Just when I thought I was done with designing the parts and arranged them for export, I ran into a lot of glitches that I still do not fully understand and that I had to give my assigned wood working spot up for. The problems always became apparent after I imported my exported DXF file into Aspire and tried cutting the toolpaths. Aspire often did not accept my export because of "unjoined" profile vector paths. I tried to work myself around this by just auto-merging nearby vectors, but that did not solve the problem. It was only by accident that I zoomed into one of the parts too much and realized that all the lines were doubled and that there were lots of double-vectors. I also realized this happened in a few other places of the design. Investigating the issue, I realized that I should better export the top faces myself manually, and arrange the parts into one file in Illustrator. Once I switched to Illustrator to fix the exported file, my iterations got much faster.
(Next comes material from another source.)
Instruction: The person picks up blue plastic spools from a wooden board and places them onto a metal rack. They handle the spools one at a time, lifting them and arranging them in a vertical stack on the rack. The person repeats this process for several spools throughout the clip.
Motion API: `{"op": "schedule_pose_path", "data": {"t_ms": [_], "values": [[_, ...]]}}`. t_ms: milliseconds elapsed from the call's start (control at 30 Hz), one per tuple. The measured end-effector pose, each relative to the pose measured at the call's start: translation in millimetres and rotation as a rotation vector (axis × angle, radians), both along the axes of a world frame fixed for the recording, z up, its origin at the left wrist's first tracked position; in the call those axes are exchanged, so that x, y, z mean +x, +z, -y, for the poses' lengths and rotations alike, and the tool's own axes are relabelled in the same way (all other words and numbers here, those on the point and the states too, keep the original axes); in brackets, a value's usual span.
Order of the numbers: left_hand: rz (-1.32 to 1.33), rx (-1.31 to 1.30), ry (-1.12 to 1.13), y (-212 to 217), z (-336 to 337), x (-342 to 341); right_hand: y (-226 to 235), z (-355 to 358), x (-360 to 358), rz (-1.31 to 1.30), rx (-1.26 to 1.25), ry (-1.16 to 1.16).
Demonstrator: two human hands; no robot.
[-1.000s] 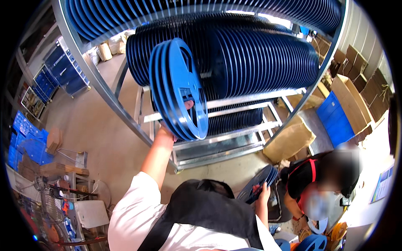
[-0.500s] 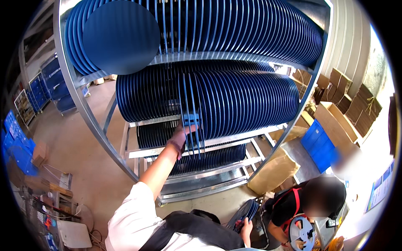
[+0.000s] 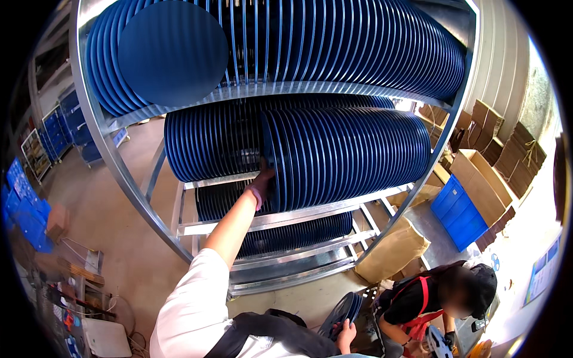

It took me a lot more of prototyping time to figure out the best way to make sure the board dimensions would match all my joints. As I could not change the board thickness with ease in Fusion, I instead hacked my way around it by scaling the model as an SVG after export in Illustrator.

Finally, I got one cut working with the right dimensions that I prepared successfully in Aspire and got ready to cut out of a 24 x 18 x 0.5 inch panel.

Cutting the Parts & Assembly

For cutting my parts, I used the desktop-sized CNC machine ShopBot Desktop with a 1/8 inch drill bit. The final cut of the file I prepared in Aspire went smooth and without issues. I used 4 screws that I drilled in around the perimeter of the board, one for each edge. This seemed to have fixed the board enough in place. I then homed the machine and did an aircut of my design to see if the generated machine paths aligned with my expectations and did not cut any nails. I then executed the cut job and waited for the ShopBot to finish it.

During assembly, I realized that in most cases, my joints were very tight and so I could not simply press-fit them. If that is a bug or a feature is still up for debate. Regardless, most joints could be fixed in place with a hammer and some force. In the end, I was quite happy with the assembly and got a final result with a diameter of around 1.2 m on the outermost circle (effective diameter).